La investigación sobre la vida en las aulas, hasta hace poco oscilaba entre el análisis del modo en que la institución educativa ayuda a enseñar algunas ideologías y a transmitir el conocimiento genuino y el estudio de los procesos cognitivos implicados en la adquisición de los aprendizajes y por tanto en el diseño de los distintos métodos de enseñanza. Justamente, mientras la sociología crítica instaba en el estudio de las formas en que la institución educativa contribuye a la selección y a la transmisión de determinados saberes, creencias y maneras de entender e interpretar el mundo, la psicología se interesaba por las estrategias que estudiantes expanden con el fin de apropiarse de los conocimientos que la institución educativa enseña y así sugerir algunas orientaciones didácticas que fueran útiles en los procesos de enseñanza y aprendizaje.
Hoy en día, el punto comienza a ponerse no sólo en las estructuras sociales o en la mente de las personas, sino también, en lo que las personas hacen y dicen en las aulas. La vida en las aulas se reconcilia así en un ámbito preferente de observación y de análisis: el aula ya no es sólo el escenario físico del aprendizaje escolar, sino que además ese escenario comunicativo donde se habla y se escucha, donde se lee y se escribe, donde unos se divierten y otros se aburren, donde se hacen amigos y enemigos, donde se aprenden algunas destrezas, hábitos y conceptos a la vez que se olvidan otras muchas cosas.
Como comenta Philip W. Jackson, “cualquiera que haya enseñado alguna vez sabe que el aula es un lugar activo, aunque no siempre parezca así (…). En un estudio sobre las aulas de primaria hemos descubierto que el profesor llega a tener hasta mil interacciones personales diarias. Un intento de catalogar los intercambios entre alumnos o los movimientos físicos de los miembros de la clase contribuiría, sin duda, a la impresión general de que la mayoría de las aulas, aunque aparentemente plácidas al contemplarlas a través de una ventana del pasillo, son más semejantes por su actividad a una colmena”.
En esos refugios que son las aulas para los estudiantes, no sólo están ahí en silencio esperando a ser enseñados, sino que también hablan, escuchan, leen, escriben y hacen algunas cosas con las palabras, y al hacer esas cosas con las palabras colaboran unos con otros en la construcción del conocimiento. Porque al hablar, al escuchar, al leer, al entender y al escribir intercambian significados, dialogan con las diversas formas de la cultura, obtienen las maneras de decir de las distintas disciplinas académicas, resuelven algunas tareas, y en ese intercambio comunicativo aprenden a orientar el pensamiento y las acciones, aprenden a regular la conducta personal y ajena, aprenden a conocer el entorno físico y social, aprenden, en fin, a poner en juego las estrategias de cooperación que hacen posible el intercambio comunicativo con las demás personas y la construcción de un conocimiento compartido del mundo.

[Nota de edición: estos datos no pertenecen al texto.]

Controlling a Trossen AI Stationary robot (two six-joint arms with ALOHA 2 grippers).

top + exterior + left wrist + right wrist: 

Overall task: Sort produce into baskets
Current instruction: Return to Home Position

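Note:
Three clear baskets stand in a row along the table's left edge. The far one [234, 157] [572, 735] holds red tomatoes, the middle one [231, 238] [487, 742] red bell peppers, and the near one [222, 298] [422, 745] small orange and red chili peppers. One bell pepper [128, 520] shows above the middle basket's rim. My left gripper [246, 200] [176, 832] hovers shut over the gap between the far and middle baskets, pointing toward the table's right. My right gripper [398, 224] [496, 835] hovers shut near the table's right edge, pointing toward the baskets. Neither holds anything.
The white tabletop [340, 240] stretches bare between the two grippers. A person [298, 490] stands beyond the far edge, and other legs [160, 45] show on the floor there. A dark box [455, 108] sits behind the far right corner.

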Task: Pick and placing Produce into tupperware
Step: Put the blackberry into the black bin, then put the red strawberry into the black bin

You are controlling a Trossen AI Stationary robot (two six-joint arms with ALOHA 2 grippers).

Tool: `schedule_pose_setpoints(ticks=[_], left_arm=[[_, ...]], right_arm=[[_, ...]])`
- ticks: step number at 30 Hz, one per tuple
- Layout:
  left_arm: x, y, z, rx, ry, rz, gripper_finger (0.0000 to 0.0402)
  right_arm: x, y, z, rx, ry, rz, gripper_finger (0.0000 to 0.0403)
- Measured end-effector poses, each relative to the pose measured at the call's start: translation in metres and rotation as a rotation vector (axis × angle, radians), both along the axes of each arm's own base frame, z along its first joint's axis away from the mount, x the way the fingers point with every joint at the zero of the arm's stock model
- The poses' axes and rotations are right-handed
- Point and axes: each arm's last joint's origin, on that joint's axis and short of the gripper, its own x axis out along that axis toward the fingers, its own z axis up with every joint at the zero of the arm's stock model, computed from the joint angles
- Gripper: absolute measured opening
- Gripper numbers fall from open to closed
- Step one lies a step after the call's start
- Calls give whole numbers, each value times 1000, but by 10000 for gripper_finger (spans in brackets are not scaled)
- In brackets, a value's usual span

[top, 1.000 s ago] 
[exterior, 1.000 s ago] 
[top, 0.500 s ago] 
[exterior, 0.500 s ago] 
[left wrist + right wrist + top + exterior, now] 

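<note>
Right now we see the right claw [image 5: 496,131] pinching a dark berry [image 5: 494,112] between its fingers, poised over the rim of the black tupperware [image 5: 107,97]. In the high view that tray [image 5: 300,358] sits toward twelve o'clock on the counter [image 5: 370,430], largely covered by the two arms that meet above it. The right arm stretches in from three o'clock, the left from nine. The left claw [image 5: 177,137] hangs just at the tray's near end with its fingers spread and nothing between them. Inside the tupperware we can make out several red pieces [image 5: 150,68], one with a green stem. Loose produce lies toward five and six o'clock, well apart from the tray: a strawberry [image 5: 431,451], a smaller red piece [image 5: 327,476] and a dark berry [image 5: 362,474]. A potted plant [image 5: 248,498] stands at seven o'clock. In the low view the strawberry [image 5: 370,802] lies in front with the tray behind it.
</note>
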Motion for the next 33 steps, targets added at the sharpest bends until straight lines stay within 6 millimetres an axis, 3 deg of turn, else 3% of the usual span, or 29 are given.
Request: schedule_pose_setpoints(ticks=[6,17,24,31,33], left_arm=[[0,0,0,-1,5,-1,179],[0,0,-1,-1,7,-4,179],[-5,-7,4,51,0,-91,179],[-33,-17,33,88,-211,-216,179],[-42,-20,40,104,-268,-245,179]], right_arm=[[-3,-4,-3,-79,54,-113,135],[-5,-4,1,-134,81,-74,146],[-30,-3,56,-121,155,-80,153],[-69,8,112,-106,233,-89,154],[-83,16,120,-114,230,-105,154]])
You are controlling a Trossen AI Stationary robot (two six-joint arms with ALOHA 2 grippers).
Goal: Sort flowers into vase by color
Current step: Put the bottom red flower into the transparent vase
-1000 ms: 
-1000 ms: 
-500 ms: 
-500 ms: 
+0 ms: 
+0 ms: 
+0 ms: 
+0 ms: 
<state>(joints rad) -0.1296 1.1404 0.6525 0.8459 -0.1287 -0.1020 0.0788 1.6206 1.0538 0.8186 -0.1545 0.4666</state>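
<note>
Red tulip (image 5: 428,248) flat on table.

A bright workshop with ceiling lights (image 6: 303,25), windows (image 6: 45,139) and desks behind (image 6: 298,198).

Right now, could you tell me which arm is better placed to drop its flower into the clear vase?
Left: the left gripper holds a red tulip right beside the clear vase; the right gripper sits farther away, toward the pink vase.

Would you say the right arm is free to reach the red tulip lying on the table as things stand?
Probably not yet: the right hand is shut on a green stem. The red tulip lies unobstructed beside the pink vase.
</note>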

Desde esta perspectiva, el currículo no es sólo una serie de finalidades y de contenidos debidamente seleccionados, es también hablar, escribir, leer libros, cooperar, enfadarse unos con otros, aprender qué decir a quién, cómo decirlo y cuándo callar, qué hacer y cómo interpretar lo que los demás dicen y hacen. Es esa acumulación de cosas que suceden en la vida de las aulas a todas horas y que quizá por demasiado obvias permanecen, con frecuencia, ocultas. Es el habla, es la lectura, es la escritura y son las formas de cooperación mediante las cuales quienes enseñan y quienes aprenden intercambian sus significados y se ponen de acuerdo en la construcción de los aprendizajes. De acuerdo a Lomas. El currículo es, en este sentido, un contexto de comunicación.
Idear la educación como un aprendizaje de la comunicación exige entender el aula como un escenario comunicativo donde los estudiantes cooperan en la construcción del sentido y donde se crean y se recrean textos de la más diversa índole e intención. Concebir la educación como un aprendizaje de la comunicación supone contribuir desde las aulas al dominio de las destrezas comunicativas más habituales en la vida de las personas (hablar y escuchar, leer, entender y escribir) y favorecer, en la medida de lo posible, la adquisición y el desarrollo de los conocimientos, de las habilidades y de las actitudes que hacen posible la competencia comunicativa de las personas.